++++ Supplied information ++++

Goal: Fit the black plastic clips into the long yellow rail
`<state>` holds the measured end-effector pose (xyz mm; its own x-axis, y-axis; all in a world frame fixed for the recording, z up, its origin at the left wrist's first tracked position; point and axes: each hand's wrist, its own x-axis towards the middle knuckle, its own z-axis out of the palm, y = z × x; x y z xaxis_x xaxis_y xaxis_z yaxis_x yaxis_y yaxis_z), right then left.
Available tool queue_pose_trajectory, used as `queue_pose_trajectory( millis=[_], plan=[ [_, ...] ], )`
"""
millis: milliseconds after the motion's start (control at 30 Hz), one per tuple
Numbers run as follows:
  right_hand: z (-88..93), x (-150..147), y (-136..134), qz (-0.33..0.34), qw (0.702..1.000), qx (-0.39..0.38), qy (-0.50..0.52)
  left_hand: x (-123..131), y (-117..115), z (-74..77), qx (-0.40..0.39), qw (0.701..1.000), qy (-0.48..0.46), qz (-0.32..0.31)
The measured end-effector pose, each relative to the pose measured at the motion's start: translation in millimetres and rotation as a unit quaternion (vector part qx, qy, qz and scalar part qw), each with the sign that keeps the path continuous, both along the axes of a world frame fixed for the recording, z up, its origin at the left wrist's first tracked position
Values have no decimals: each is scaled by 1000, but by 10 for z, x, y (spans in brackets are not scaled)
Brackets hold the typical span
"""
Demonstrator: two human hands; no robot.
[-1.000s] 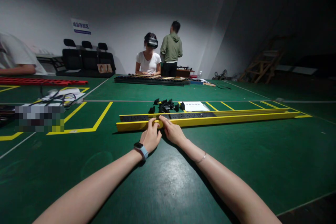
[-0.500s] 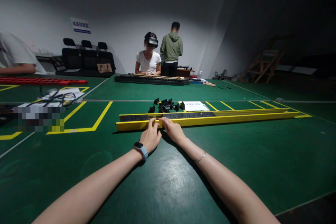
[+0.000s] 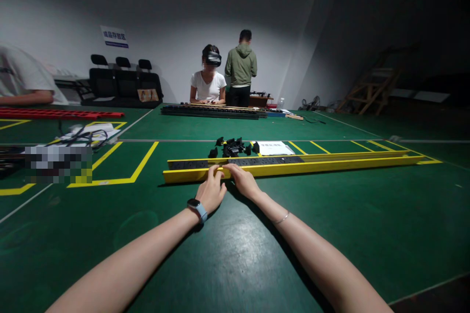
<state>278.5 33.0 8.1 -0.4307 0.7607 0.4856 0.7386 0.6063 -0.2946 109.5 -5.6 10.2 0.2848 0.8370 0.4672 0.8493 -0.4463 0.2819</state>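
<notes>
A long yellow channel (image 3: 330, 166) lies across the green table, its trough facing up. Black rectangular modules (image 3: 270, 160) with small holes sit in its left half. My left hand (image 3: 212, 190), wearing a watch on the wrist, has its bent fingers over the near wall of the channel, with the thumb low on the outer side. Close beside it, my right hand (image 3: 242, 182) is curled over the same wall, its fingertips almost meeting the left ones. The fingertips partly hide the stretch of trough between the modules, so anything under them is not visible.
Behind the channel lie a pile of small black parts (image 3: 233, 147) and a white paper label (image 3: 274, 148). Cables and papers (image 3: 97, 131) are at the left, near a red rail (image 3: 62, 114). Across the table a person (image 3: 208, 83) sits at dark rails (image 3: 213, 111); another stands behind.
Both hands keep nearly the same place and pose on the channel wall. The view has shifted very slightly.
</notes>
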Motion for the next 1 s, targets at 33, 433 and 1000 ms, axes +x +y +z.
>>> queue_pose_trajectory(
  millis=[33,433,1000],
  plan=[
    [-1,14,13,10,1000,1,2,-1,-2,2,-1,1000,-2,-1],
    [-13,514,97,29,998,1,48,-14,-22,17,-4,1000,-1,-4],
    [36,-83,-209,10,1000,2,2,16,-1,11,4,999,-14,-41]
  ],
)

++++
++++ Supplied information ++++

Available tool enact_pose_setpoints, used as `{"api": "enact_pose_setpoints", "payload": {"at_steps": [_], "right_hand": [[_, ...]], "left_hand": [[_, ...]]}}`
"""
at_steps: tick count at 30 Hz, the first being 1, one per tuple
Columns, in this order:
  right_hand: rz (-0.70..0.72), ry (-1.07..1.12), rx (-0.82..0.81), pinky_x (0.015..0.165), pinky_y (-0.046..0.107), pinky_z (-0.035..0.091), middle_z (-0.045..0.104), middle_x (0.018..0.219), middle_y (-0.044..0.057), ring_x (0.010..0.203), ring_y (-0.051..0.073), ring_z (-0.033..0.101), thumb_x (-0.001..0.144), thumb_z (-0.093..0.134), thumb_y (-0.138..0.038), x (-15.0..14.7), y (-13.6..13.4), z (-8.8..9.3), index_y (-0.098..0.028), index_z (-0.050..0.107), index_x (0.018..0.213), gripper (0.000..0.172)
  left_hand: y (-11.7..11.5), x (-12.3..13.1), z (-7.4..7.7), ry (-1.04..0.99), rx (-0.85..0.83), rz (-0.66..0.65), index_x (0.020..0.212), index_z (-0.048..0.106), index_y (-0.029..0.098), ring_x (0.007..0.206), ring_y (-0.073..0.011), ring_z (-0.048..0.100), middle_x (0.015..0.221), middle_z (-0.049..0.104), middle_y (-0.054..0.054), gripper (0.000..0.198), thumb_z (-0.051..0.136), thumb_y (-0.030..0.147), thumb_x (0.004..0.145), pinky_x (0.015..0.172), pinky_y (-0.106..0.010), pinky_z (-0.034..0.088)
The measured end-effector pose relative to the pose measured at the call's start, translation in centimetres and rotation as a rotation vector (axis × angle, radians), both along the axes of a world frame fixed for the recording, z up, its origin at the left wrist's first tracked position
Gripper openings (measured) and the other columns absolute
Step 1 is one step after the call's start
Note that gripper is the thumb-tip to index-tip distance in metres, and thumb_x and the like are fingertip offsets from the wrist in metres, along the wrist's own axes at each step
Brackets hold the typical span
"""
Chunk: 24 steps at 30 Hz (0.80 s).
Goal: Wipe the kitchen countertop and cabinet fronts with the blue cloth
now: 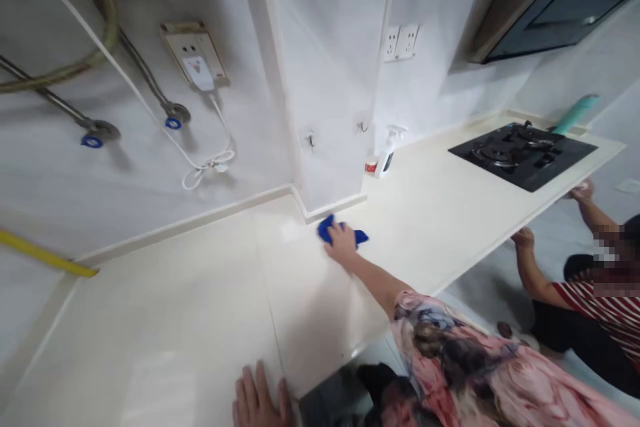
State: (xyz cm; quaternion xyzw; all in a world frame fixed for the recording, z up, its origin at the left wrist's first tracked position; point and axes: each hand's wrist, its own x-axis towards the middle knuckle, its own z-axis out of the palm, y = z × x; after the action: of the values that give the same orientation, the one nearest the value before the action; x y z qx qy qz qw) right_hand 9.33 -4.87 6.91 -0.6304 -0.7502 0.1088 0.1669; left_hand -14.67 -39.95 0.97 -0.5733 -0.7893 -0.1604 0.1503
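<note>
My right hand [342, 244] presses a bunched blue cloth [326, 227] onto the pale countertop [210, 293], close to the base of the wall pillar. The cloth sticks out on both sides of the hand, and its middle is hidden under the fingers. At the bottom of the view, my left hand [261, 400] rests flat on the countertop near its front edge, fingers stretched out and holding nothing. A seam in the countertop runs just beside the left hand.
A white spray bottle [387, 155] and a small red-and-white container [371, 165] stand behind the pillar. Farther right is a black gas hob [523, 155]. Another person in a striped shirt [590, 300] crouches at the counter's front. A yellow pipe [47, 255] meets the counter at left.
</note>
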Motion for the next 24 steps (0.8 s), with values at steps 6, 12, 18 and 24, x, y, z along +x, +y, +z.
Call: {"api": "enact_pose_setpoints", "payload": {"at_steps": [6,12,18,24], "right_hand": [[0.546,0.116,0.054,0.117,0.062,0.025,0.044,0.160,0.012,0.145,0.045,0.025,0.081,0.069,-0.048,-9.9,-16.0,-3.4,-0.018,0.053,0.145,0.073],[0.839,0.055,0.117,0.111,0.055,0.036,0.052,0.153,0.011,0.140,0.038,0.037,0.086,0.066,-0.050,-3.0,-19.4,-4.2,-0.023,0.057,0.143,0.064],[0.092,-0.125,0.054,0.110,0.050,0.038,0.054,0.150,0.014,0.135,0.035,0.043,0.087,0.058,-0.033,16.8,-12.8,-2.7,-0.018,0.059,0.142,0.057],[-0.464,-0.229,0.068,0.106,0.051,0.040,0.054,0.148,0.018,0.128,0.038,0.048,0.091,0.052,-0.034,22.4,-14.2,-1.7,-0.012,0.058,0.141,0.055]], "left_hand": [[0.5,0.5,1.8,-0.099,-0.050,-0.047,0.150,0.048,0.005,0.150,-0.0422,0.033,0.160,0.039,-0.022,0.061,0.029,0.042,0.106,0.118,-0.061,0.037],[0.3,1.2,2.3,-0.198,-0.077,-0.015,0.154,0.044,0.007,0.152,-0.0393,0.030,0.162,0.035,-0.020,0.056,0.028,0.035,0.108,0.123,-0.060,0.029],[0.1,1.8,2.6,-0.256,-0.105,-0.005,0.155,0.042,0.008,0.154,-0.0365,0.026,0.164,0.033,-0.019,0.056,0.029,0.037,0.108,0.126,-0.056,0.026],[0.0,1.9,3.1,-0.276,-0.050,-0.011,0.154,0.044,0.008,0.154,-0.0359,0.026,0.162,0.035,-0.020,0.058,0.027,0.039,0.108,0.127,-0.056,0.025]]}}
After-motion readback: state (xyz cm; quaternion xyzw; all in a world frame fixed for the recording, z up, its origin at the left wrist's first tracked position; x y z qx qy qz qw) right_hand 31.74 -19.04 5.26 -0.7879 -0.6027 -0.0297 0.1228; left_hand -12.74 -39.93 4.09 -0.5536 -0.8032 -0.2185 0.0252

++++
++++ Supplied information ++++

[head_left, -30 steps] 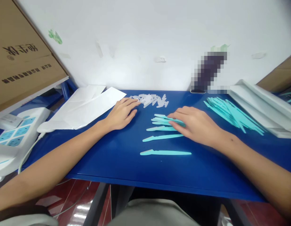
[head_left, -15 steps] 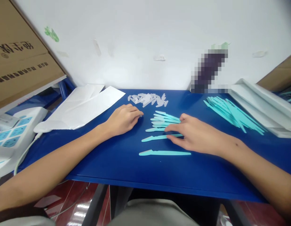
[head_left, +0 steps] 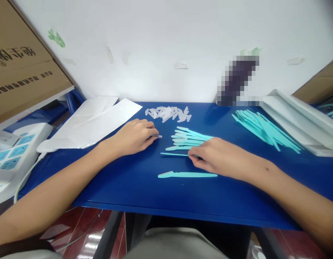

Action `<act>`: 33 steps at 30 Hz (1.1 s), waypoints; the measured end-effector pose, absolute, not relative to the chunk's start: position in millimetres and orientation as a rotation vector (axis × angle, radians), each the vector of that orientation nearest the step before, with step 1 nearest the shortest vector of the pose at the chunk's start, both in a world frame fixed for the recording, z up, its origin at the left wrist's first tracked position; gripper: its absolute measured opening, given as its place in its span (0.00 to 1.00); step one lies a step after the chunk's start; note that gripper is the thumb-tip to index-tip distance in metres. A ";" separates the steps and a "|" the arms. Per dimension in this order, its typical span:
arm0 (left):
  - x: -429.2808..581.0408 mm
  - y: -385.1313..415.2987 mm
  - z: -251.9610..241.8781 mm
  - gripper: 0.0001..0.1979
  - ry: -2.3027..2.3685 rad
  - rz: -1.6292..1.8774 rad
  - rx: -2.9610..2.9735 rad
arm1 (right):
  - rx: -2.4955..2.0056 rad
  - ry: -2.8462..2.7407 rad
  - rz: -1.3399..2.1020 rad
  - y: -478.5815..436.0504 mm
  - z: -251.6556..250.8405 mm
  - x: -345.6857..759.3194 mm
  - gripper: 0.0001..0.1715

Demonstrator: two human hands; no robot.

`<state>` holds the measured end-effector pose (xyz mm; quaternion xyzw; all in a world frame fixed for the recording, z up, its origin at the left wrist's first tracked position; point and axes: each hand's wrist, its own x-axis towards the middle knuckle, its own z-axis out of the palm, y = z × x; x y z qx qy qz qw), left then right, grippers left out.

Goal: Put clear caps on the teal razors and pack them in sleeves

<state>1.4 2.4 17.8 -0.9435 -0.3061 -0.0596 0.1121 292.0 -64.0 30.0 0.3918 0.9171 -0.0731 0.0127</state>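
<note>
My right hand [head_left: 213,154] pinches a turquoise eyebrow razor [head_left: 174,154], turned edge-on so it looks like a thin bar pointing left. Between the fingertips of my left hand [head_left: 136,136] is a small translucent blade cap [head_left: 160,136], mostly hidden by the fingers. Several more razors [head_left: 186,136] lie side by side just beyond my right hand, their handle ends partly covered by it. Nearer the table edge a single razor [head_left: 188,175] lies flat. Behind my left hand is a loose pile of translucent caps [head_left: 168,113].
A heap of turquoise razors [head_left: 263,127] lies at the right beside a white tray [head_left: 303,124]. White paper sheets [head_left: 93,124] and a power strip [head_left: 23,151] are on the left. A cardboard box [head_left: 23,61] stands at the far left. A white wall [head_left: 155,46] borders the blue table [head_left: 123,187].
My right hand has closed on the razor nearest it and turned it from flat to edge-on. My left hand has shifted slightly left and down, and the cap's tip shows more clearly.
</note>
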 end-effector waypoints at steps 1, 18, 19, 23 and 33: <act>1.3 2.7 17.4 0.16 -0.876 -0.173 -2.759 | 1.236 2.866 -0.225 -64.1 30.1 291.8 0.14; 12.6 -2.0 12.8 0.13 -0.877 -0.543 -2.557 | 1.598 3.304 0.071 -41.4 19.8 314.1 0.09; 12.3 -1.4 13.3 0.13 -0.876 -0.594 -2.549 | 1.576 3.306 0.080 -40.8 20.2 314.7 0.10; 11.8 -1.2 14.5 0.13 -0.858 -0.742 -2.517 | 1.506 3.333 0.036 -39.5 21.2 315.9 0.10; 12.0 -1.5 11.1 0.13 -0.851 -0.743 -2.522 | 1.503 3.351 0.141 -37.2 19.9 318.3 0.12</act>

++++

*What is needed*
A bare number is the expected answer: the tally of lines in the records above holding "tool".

*Task answer*
2